A New Technique for Biological Monitoring

 
Professor Fukiko Ueda
Nippon Veterinary and Animal Science University
Japan
E-mail: fueda@nvlu.ac.jp

Abstract: Biological monitoring using wildlife is a useful method of investigating environmental contamination. We have been measuring the levels of contamination in wild birds caused by exposure to several toxic elements including cadmium (Cd) since 1992, in order to evaluate the degree of biological contamination. However, such studies are often limited by a lack of epidemiological information for wildlife, such as information on age, sex, migratory patterns and food habitants/diet, and it is often not possible to compare the same species in different countries. Further, most biological monitoring studies using wildlife have usually compared the mean metal levels in the organs, in spite of obtained individual data often representing a wide range of values. Extreme values found in wild populations may be identified statistically based on the results of experimental studies, but so many results from both experimental and wild animal populations are needed to assess the significance of the level of environmental contamination. Therefore, this method is opposed to the animal welfare spirit. How should we reduce a sacrifice?

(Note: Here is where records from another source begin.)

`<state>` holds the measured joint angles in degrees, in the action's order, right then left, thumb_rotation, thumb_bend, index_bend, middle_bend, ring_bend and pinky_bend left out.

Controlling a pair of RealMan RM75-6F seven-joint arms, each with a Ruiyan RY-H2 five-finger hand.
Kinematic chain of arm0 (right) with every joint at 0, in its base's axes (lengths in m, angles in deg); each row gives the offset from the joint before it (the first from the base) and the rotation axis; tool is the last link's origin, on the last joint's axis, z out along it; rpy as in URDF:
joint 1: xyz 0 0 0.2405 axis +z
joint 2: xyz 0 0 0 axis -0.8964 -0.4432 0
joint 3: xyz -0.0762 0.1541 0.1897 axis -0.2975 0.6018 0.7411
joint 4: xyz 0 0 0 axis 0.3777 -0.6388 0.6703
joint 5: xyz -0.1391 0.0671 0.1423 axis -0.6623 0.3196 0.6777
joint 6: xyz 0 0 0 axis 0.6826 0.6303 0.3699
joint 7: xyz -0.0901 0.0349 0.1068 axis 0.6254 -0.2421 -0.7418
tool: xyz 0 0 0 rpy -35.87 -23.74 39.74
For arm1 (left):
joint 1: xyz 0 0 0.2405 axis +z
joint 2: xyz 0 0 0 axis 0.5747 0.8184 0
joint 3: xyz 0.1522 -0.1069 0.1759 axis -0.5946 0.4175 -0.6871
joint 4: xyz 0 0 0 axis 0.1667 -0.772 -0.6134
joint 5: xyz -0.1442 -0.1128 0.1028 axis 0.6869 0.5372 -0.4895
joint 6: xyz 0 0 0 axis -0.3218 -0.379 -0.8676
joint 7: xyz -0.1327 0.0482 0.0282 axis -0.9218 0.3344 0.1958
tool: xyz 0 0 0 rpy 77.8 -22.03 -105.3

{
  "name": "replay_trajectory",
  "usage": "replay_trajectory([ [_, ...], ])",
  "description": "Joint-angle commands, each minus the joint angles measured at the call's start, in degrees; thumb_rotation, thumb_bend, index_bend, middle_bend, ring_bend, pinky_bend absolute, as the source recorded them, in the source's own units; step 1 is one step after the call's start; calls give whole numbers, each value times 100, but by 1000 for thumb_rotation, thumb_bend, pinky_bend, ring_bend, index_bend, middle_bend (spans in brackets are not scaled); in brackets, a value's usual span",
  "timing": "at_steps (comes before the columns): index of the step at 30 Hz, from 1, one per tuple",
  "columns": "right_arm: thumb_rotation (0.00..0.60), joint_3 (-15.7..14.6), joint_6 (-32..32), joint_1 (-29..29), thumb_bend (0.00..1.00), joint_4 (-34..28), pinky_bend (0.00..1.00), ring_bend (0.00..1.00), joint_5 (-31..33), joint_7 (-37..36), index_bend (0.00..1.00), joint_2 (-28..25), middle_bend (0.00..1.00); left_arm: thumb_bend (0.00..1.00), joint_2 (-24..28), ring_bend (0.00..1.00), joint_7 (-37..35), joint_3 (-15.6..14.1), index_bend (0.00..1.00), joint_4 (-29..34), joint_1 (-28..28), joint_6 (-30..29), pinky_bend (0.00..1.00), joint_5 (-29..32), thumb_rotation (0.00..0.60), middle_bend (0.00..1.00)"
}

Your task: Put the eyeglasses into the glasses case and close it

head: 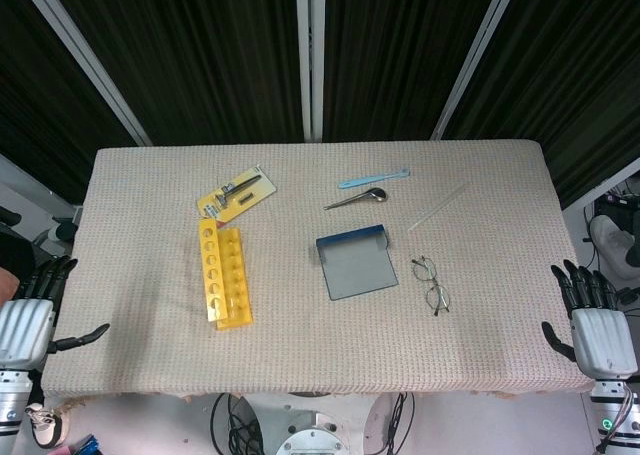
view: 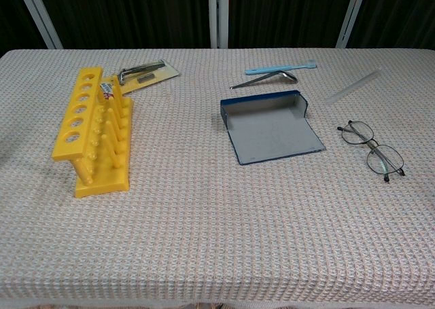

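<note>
Thin wire-framed eyeglasses (head: 431, 284) (view: 372, 150) lie folded on the table right of centre. Just to their left sits the glasses case (head: 353, 262) (view: 270, 125), blue-edged with a grey inside, lying open and flat with nothing in it. My left hand (head: 35, 310) hovers off the table's left front corner, fingers spread and holding nothing. My right hand (head: 590, 318) hangs off the right front corner, also with fingers apart and nothing in it. Neither hand shows in the chest view.
A yellow rack with holes (head: 224, 274) (view: 92, 129) stands left of centre. Behind it lies a yellow card with a metal tool (head: 237, 193) (view: 145, 72). A metal spoon (head: 357, 199) (view: 262, 79), a light-blue stick (head: 373, 179) (view: 280, 68) and a clear rod (head: 436, 208) (view: 353, 86) lie at the back.
</note>
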<state>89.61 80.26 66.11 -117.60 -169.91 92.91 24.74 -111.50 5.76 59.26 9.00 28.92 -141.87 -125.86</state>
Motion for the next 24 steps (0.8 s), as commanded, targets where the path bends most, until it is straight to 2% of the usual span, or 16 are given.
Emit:
replay_trajectory([
  [1,600,-6,4,-7,212,-8,0,0,-3,38,0,7,0,57,4,71,-21,-2,66,-23,-18,31,212,-12,261,66],
  [14,600,-64,-103,105,213,-174,0,0,-231,291,0,20,0,57,9,71,-168,48,66,-133,-123,162,212,-31,261,66],
  [24,600,-177,-747,504,214,16,0,0,-415,807,7,341,0,56,-146,71,-191,46,65,-278,-159,220,212,-23,261,66],
])
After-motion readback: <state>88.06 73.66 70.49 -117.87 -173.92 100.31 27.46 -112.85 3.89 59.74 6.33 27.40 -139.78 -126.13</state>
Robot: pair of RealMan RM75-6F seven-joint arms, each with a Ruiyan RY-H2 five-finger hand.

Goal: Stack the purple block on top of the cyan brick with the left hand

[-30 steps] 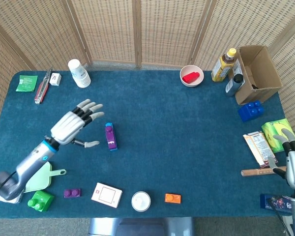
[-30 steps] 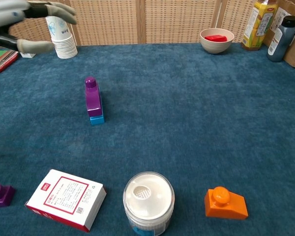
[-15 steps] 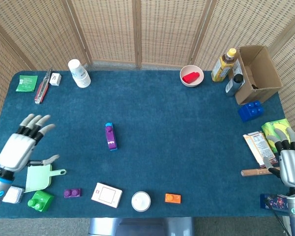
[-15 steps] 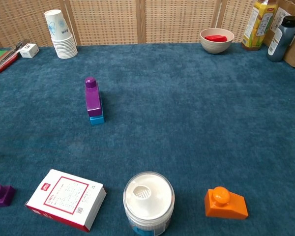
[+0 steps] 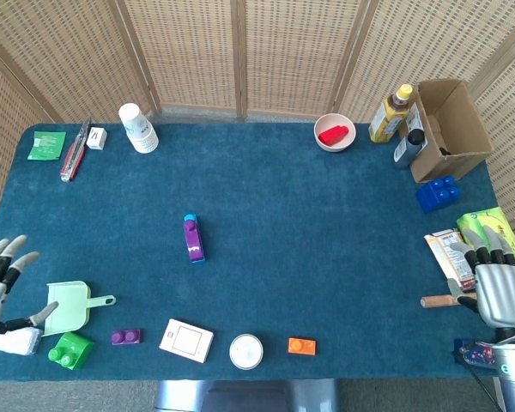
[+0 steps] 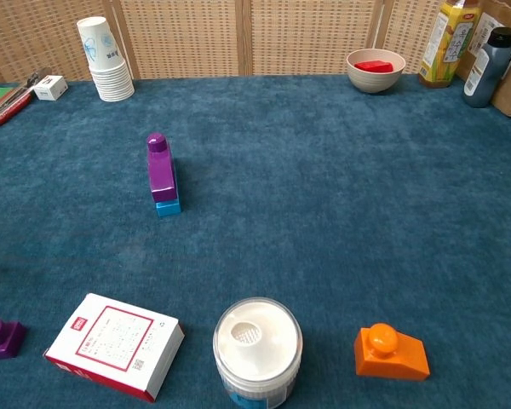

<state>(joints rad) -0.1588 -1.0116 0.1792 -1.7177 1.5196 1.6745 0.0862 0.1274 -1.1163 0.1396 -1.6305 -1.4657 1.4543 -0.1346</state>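
With the purple block (image 6: 159, 169) seated squarely on the cyan brick (image 6: 168, 206), the left hand (image 5: 0, 287), fingers spread and empty, need only keep well clear of the stack.

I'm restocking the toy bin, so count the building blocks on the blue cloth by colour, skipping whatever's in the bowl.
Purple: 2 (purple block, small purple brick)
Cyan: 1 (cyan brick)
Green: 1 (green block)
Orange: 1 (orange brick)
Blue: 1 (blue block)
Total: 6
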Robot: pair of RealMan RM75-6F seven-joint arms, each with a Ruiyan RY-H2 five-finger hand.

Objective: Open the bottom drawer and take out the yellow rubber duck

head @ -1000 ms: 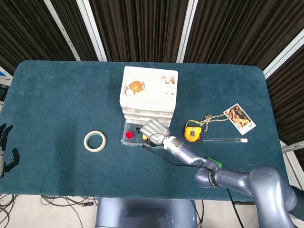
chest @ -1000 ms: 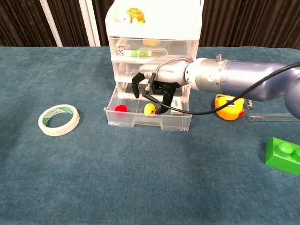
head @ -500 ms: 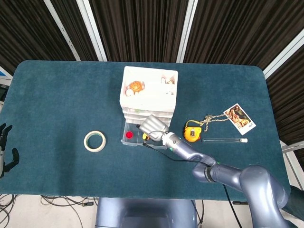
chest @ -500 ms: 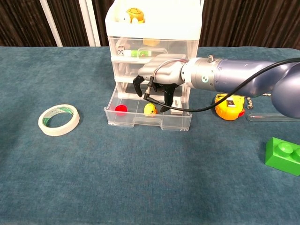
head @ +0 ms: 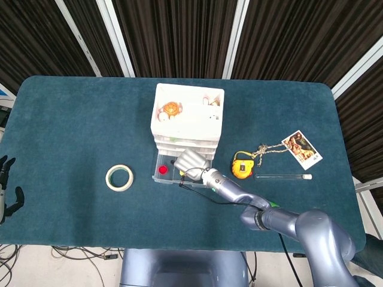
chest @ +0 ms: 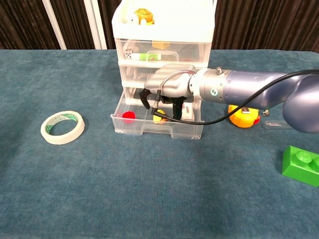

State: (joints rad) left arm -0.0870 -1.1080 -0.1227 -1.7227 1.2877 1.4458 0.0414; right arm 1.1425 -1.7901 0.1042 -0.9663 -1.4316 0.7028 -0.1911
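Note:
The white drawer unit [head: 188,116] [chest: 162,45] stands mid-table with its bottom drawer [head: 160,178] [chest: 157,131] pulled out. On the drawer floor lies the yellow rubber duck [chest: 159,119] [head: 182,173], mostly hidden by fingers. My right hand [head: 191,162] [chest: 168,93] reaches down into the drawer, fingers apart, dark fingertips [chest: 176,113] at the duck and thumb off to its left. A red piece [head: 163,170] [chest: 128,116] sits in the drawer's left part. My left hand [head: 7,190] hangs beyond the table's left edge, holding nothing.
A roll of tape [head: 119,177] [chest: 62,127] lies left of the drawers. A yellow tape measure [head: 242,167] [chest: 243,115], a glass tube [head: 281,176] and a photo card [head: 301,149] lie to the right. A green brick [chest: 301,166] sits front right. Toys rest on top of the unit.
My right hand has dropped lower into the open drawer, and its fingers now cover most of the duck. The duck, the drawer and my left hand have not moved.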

We initially compared the data from wild bird populations with that from many references of Cd-uncontaminated animals including birds to access the significant contamination. In the process, we found out a new index of Cd uncontaminated animals. This new Cd index (Cd standard regression line: CSRL) is based on 101 data points selected from previous references. The data points represent the Cd contents (arithmetic means) of kidneys and livers from uncontaminated animals. This index has a significant correlation of R2=0.943, p<0.01.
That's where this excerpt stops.